I SOLDATI USA SONO STANCHI DI COMBATTERE

di Maurizio Stefanini da Libero Quotidiano del 24 settembre

No a nuove campagne per esportare democrazia. E a Hillary e Trump preferiscono Johnson, che vuole tagliare il budget del Pentagono I soldati americani non ne possono più di guerre di esportazione della democrazia, e in linea generale ciò li porta più vicini alla politica del «piede in casa» di Donald Trump che non a Hillary Clinton.

Piuttosto che scegliere tra l’uno e l’altra, però, molti preferiscono votare per il libertario Gary Johnson. Sono i dati che risultano da due ricerche fatte da Military Times, un autorevole gruppo di riviste molto seguito da chi si occupa di uomini in divisa a Stelle e a Strisce.

La prima, fatta su un campione di 2.200 militari in servizio con la cooperazione del Syracuse University’s Institute for Veterans and Military Families, partiva dalla domanda se il governo Usa dovrebbe continuare a usare militari e soldi per stabilire democrazie in Medioriente e Nord Africa. I no sono stati il 55%, contro un 23% di sì e un 22% di non risposte.
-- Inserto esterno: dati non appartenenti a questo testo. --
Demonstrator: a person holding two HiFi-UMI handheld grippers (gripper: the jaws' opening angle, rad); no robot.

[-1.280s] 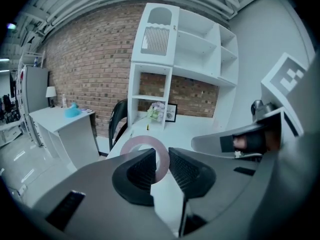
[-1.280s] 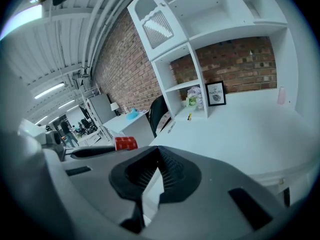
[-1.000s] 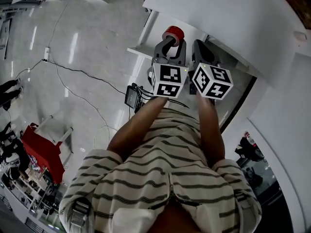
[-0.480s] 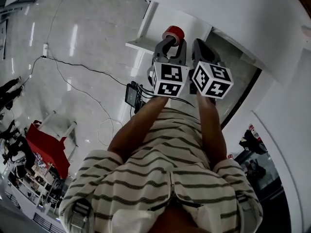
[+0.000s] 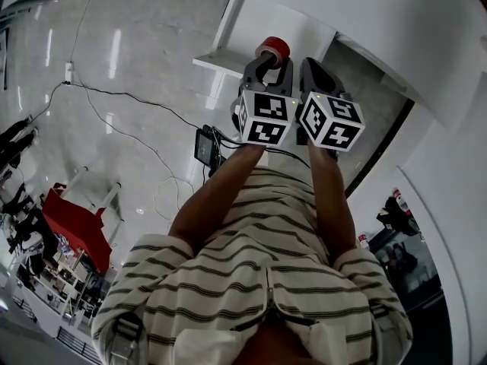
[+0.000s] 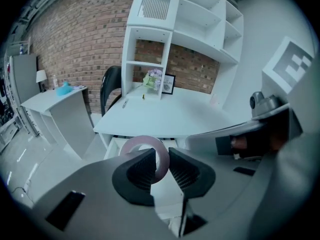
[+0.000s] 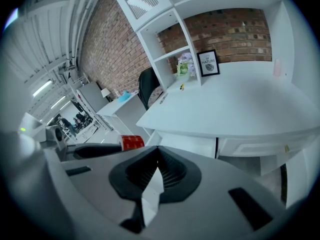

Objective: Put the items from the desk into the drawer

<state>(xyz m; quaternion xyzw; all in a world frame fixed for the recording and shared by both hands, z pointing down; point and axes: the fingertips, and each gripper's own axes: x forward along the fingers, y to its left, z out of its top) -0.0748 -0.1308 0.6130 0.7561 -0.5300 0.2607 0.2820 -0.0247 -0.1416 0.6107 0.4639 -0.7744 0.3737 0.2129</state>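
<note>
A red tape roll (image 5: 272, 49) is pinched between the pads of my left gripper (image 5: 268, 58), in front of the person's chest. In the left gripper view the roll (image 6: 136, 143) shows as a pale ring standing up from the left gripper (image 6: 161, 160). My right gripper (image 5: 314, 73) hangs beside it, shut and empty. The right gripper view shows the right gripper (image 7: 157, 156) closed and the roll (image 7: 132, 142) to its left. Ahead is the white desk (image 6: 165, 116), with an open white drawer (image 6: 117, 146) under its near edge.
A framed picture (image 7: 208, 63), a small plant (image 7: 184, 64) and a pink cup (image 7: 276, 67) stand at the back of the desk (image 7: 235, 104). A black chair (image 6: 110, 84) and another white table (image 6: 55, 96) are at the left. Cables (image 5: 137, 112) and a red cart (image 5: 72, 226) lie on the floor.
Both grippers have sunk a little together and tilted further down. The tape roll stays in the left gripper and the right stays closed.
</note>
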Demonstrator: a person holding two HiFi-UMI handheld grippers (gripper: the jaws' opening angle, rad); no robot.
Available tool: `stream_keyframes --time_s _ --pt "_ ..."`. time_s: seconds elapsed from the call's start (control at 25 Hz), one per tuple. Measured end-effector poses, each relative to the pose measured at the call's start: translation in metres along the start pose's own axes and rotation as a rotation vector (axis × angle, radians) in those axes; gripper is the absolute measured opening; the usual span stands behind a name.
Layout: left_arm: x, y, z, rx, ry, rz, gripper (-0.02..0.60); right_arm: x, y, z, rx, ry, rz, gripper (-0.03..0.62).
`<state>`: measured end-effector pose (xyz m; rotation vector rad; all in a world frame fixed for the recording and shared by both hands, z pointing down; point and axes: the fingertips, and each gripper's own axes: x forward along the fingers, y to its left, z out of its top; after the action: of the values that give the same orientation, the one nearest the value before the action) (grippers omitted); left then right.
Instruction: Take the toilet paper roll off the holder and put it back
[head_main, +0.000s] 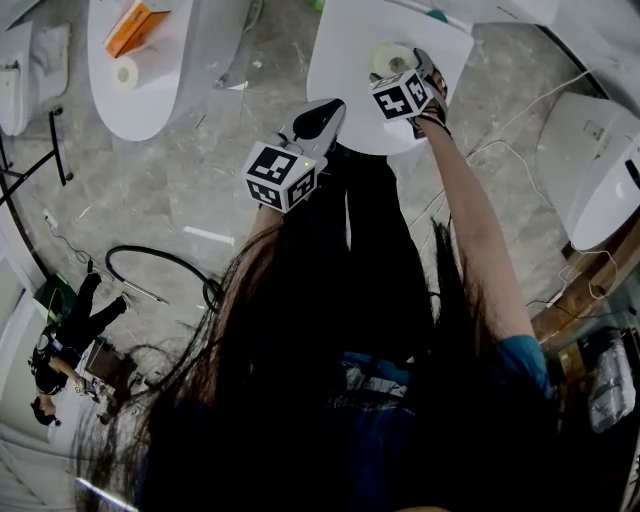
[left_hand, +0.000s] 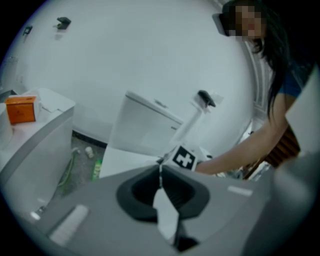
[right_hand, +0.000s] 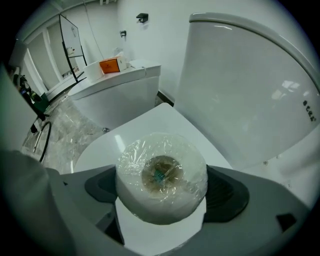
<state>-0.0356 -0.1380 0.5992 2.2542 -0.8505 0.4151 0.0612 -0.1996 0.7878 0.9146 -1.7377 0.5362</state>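
A white toilet paper roll (right_hand: 161, 175), wrapped in clear film, sits between the jaws of my right gripper (right_hand: 162, 189), which is shut on it. In the head view the roll (head_main: 390, 58) hangs just over a closed white toilet lid (head_main: 345, 60), with the right gripper (head_main: 400, 68) behind it. My left gripper (head_main: 322, 115) hovers to the left, over the lid's near edge; in its own view the left gripper (left_hand: 160, 182) has its dark pads pressed together with nothing between them. A small black wall fitting (left_hand: 205, 98) shows beyond the toilet tank (left_hand: 145, 125); I cannot tell if it is the holder.
Another toilet at the left carries an orange box (head_main: 135, 27) and a second roll (head_main: 126, 72). A black hose (head_main: 160, 262) and cables (head_main: 520, 150) lie on the stone floor. A person (head_main: 70, 335) stands at the lower left. More white fixtures (head_main: 600, 170) line the right side.
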Motion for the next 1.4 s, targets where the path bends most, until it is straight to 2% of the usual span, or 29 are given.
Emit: stream_keyframes --time_s 0.24,0.64,0.92,1.08,1.4 --pt "-0.001 -0.002 0.003 0.014 0.002 -0.009 0.000 -0.007 -0.001 -0.001 -0.029 0.018 0.007 0.460" --pt "-0.016 -0.009 0.007 0.030 -0.006 -0.016 0.000 -0.073 0.002 0.026 -0.032 -0.156 0.030 0.457" --pt "-0.042 -0.030 0.027 0.055 -0.030 -0.033 0.000 -0.173 0.011 0.050 0.185 -0.352 0.082 0.456" --pt "-0.060 -0.047 0.044 0.085 -0.035 -0.056 0.000 -0.237 0.014 0.063 0.297 -0.442 0.066 0.456" --pt "-0.111 -0.092 0.066 0.176 -0.022 -0.119 0.000 -0.334 0.038 0.061 0.637 -0.564 0.048 0.453"
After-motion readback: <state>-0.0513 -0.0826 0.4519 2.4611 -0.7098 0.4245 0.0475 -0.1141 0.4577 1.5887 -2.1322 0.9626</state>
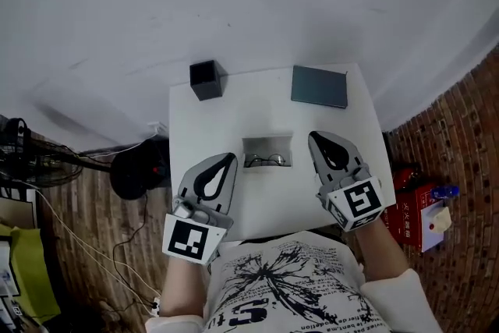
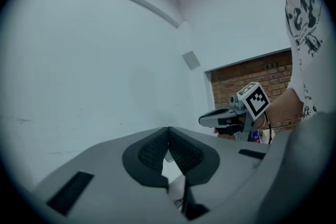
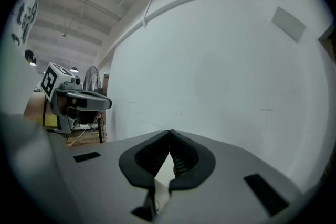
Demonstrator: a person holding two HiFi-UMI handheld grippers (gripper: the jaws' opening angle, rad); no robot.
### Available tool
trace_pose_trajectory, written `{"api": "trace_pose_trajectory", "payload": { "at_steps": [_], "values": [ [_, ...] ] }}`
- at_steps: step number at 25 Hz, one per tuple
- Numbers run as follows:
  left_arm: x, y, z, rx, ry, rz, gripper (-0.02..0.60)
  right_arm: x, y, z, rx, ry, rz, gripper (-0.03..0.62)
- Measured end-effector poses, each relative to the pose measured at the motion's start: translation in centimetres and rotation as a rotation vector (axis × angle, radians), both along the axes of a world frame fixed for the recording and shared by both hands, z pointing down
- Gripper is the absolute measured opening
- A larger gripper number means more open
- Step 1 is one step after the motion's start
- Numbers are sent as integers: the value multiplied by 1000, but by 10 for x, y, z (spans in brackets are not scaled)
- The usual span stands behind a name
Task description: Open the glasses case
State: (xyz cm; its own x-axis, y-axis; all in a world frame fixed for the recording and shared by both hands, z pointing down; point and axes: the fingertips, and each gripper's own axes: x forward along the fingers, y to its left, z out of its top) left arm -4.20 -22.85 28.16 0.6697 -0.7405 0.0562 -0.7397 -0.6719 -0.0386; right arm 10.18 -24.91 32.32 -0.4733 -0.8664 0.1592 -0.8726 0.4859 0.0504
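Note:
A light, open-topped glasses case (image 1: 267, 153) with a pair of glasses (image 1: 266, 161) inside lies in the middle of the small white table (image 1: 234, 117). My left gripper (image 1: 226, 158) hovers above the table's front left, to the left of the case, shut with nothing in it. My right gripper (image 1: 313, 136) hovers to the right of the case, also shut and empty. Both are raised well off the table and point about level toward the white wall. In the left gripper view the tips of the left gripper (image 2: 168, 128) meet. The tips of the right gripper (image 3: 169, 132) meet likewise.
A black open cube box (image 1: 207, 79) stands at the table's back left and a flat dark grey case (image 1: 319, 86) lies at the back right. On the floor are a fan and cables (image 1: 47, 160) to the left and red items (image 1: 413, 207) to the right.

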Motion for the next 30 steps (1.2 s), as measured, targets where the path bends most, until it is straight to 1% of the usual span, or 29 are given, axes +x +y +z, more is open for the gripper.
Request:
{"api": "trace_pose_trajectory", "payload": {
  "at_steps": [2,4,10,12,18,25,30],
  "values": [
    [-6,7,-13,26,21,5,14,1,9,-7,15,-22,3,11],
    [-11,11,-21,46,27,14,14,1,15,-14,35,-23,15,11],
    [-21,17,-24,65,-8,34,14,0,22,-30,88,-3,32,11],
    [-19,18,-30,82,25,25,14,1,23,-32,92,5,38,11],
    [-23,21,-25,72,29,17,14,-4,30,-31,90,37,33,11],
    [-28,23,-26,69,34,-17,14,-3,36,-32,99,36,45,11],
    [-27,25,-29,73,35,-20,14,0,37,-37,116,52,50,11]
  ]
}}
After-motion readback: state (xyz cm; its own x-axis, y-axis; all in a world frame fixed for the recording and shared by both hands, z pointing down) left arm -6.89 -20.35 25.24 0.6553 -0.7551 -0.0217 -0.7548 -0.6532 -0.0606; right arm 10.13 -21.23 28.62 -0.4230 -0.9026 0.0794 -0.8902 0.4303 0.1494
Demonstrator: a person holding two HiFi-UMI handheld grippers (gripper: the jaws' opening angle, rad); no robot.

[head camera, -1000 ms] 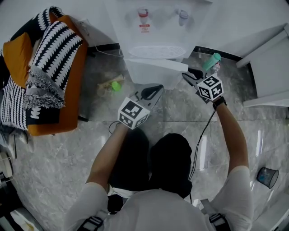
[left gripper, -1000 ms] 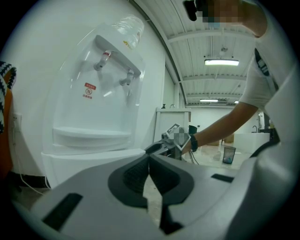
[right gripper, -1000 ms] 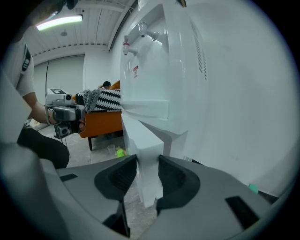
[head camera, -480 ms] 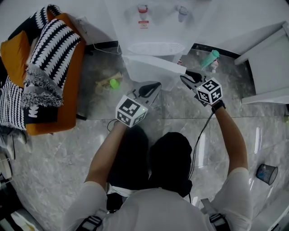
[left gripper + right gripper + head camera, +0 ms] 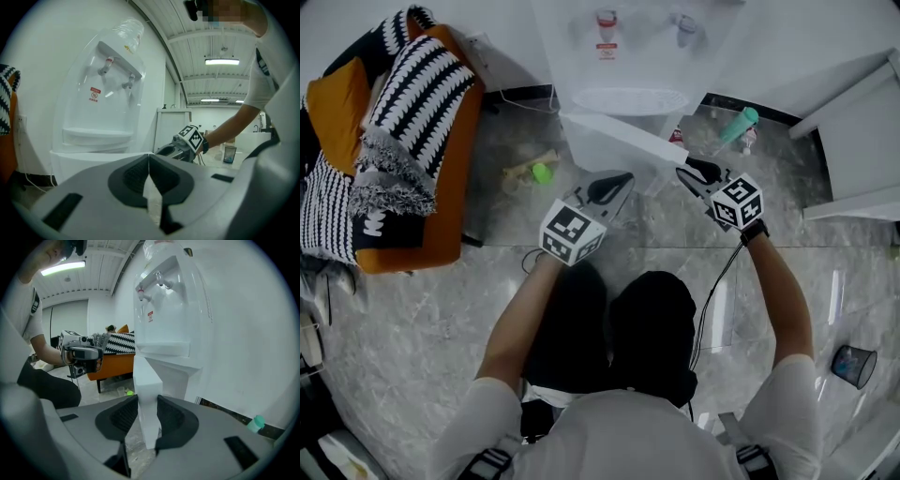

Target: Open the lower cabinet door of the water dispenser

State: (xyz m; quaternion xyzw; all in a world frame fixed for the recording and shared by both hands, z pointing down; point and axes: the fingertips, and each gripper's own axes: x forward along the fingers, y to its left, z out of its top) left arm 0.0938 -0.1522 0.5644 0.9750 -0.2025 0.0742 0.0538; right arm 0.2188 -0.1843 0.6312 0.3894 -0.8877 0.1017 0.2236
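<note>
The white water dispenser (image 5: 630, 56) stands against the wall ahead, and its lower cabinet door (image 5: 614, 136) stands swung partly out toward me. My right gripper (image 5: 684, 172) is shut on the door's free edge (image 5: 147, 394); its pads press both faces of the white panel, and its jaws have just been closing on it. My left gripper (image 5: 622, 180) hovers just in front of the door, jaws shut with nothing between them. In the left gripper view the dispenser (image 5: 101, 108) fills the left and the right gripper (image 5: 174, 151) shows at the door's end.
An orange chair (image 5: 441, 197) with a black-and-white blanket (image 5: 403, 112) stands at the left. A green-capped bottle (image 5: 739, 125) and a small green-lidded item (image 5: 542, 172) lie on the floor beside the dispenser. White furniture (image 5: 862, 150) is at the right, a dark mesh bin (image 5: 852, 366) behind.
The door has swung further out from the dispenser. My right gripper has drawn back toward me with the door's edge in it. The left gripper has stayed put.
</note>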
Secondo Phil Carter, direttore del Military, Veterans and Society Program, ex-ufficiale dell’esercito e reduce dall’Iraq, «c’è un salutare scetticismo sul nation building». «E la più grande fonte di obiezione è l’idea di poter intervenire quando l’appoggio locale non esiste, o le condizioni locali non sono favorevoli».

Ciò non vuole ovviamente dire che i militari si rifiuterebbero di fare il loro dovere. Ma vorrebbero che il potere politico prendesse le decisioni con la massima ponderazione possibile.

Alla domanda sul tipo di attività in cui vorrebbero essere più o meno ingaggiati il massimo di ostilità lo trova l’idea di portare aiuto all’estero: 62% di assolutamente contrari, contro il 26% per cui non bisogna né aumentare né diminuire e un 10% di favorevoli.

Appena un po’ meno impopolari sono le operazioni di nation building: 51% no, 26% uguale, 19% sì. Maggior equilibrio ma sempre con prevalenza di scettici per le operazioni militari convenzionali all’estero: 38% meno, 31% più, 28% eguale.

I soldati sono invece massicciamente favorevoli all’antiterrorismo: 62% più, 30% no, 7% uguale. Più popolare in assoluto è la difesa del territorio nazionale: 68% ne vorrebbero di più, per il 27% bisogna continuare sugli standard eguali, e solo il 7% pensa che ci si potrebbe dedicare di meno.

Anche il secondo sondaggio è stato fatto su un campione di 2200 militari in servizio attivo, dagli stessi soggetti e a inizio settembre.

Il dato bruto è che il 37,6% dei militari voterebbe per Trump, il 36,5 per Johnson, il 16,3 per Hillary Clinton, l’1,2 per la verde Jill Stein, il 3,2 per altri candidati e il 5% non voterebbe.

C’è però una netta differenza tra gli ufficiali e la truppa. Tra i primi, che sono ovviamente i più indottrinati sulle mission fatte dalle varie Amministrazioni, Johnson conduce con il 38,6, contro il 28 di Hillary e il 26 di Trump.

Hillary non riesce dunque a sormontare la storica antipatia che i militari hanno per il partito più a sinistra, ma anche Trump non convince tutti e dunque gli ufficiali votano il libertario: anche se, pur volendo tagli al bilancio del Pentagono, dal punto di vista di una politica non interventista non è che il programma di Johnson differisca molto da quello di Trump.

Al contrario, tra la truppa è l’idea di Trump del «tutti a casa» la più popolare: 39,8% delle intenzioni di voto contro il 36,1 di Johnson, lo scarsissimo 14,1 di Hillary. Scomponendo invece per Forza Armata, Trump appare fortissimo in particolare tra i Marines: 50,4% contro il 26,7 di Johnson e l’appena 10,2 di Hillary. Ma con lui è anche l’Esercito: 40,6 contro 35,6 di Johnson e 14,2 di Hillary.

La Marina e l’Aeronautica sono invece schierate con Johnson: per la U.S. Navy, 42,3%, contro il 28,4% di Trump e il 21,2% di Hillary; per la U.S. Air Force, 37,8% contro il 34,8% di Trump e il 18,3% di Hillary.

Da ricordare però che il campione, composto all’85% da maschi e al 15% da femmine e con età media 29 anni, era per il 73% bianco.

E, come ha detto Romano Prodi, «se votassero solo i bianchi Trump sarebbe il vincitore sicuro».